Please read the records below and return each line holding the string "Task".

[Dataset records]
···

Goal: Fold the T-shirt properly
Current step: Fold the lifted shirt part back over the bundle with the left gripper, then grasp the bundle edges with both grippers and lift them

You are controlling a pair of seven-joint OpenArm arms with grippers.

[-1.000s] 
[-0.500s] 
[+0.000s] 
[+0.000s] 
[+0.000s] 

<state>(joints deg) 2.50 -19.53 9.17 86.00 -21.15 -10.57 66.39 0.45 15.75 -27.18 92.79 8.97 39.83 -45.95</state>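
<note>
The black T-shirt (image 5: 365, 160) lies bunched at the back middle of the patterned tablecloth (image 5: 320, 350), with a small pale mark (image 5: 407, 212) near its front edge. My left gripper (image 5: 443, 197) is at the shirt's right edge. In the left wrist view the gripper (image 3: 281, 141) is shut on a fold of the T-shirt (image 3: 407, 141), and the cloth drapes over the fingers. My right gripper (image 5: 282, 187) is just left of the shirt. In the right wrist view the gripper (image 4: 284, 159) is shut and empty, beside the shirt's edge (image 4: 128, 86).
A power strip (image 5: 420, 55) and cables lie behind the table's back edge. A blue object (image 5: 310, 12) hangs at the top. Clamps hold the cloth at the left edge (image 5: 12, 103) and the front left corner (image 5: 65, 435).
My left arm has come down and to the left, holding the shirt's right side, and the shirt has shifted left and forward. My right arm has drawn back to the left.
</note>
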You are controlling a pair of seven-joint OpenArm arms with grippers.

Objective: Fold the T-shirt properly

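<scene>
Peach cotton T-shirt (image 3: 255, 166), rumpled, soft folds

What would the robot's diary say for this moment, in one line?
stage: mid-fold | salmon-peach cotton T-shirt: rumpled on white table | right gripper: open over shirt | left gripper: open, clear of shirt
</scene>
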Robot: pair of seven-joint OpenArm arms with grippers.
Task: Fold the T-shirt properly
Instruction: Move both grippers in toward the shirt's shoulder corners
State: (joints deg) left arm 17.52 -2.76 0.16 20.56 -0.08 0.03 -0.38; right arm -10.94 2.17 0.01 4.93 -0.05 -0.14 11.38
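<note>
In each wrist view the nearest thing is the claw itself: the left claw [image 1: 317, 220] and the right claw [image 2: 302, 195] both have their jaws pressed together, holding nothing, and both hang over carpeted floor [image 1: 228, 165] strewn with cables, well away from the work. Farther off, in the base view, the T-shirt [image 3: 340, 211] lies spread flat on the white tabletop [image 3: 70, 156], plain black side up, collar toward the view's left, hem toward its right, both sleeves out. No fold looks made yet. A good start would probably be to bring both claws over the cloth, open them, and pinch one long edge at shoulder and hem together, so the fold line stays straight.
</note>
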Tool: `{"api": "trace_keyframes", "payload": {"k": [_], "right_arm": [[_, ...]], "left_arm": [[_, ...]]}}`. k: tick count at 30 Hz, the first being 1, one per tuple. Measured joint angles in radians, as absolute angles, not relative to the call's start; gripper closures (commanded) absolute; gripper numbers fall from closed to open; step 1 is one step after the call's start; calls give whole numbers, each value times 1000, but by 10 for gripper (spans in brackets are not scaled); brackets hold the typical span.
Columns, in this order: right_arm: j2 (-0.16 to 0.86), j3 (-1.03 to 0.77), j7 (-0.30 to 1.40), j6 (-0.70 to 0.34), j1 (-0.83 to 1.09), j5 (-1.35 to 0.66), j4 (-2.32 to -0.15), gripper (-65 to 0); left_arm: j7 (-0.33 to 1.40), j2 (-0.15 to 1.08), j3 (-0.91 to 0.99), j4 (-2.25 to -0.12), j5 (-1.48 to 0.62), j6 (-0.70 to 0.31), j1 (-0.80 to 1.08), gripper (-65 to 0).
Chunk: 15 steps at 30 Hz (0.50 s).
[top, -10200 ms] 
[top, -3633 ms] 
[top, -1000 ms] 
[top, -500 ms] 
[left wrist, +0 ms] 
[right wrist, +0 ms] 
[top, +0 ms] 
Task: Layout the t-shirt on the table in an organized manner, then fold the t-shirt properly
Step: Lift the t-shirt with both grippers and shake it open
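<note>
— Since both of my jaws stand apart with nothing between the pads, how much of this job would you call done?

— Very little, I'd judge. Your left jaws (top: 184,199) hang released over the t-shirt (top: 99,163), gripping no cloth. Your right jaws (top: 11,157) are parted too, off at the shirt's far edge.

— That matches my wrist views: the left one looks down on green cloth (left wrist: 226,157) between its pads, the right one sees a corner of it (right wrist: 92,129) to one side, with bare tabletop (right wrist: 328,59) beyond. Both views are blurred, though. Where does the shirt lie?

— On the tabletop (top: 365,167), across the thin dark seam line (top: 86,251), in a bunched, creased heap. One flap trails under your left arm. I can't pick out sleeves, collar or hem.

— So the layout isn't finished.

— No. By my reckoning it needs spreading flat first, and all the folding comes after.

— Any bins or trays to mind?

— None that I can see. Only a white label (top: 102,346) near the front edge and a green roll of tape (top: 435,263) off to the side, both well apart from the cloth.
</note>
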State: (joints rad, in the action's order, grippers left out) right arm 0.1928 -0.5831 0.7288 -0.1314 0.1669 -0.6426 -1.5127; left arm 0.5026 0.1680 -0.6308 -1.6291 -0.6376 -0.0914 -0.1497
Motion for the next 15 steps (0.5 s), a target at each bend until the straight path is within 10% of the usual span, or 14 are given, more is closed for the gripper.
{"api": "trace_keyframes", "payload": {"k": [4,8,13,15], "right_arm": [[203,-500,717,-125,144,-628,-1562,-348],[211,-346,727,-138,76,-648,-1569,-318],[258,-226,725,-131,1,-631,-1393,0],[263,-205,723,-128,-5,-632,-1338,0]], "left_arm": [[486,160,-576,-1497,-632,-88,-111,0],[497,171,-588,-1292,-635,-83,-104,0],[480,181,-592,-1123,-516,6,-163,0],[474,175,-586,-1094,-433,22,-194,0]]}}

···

▶ **SOLUTION TO THE PROBLEM**:
Task: Fold the T-shirt properly
Task: Layout the t-shirt on the table in an organized manner, then fold the t-shirt properly

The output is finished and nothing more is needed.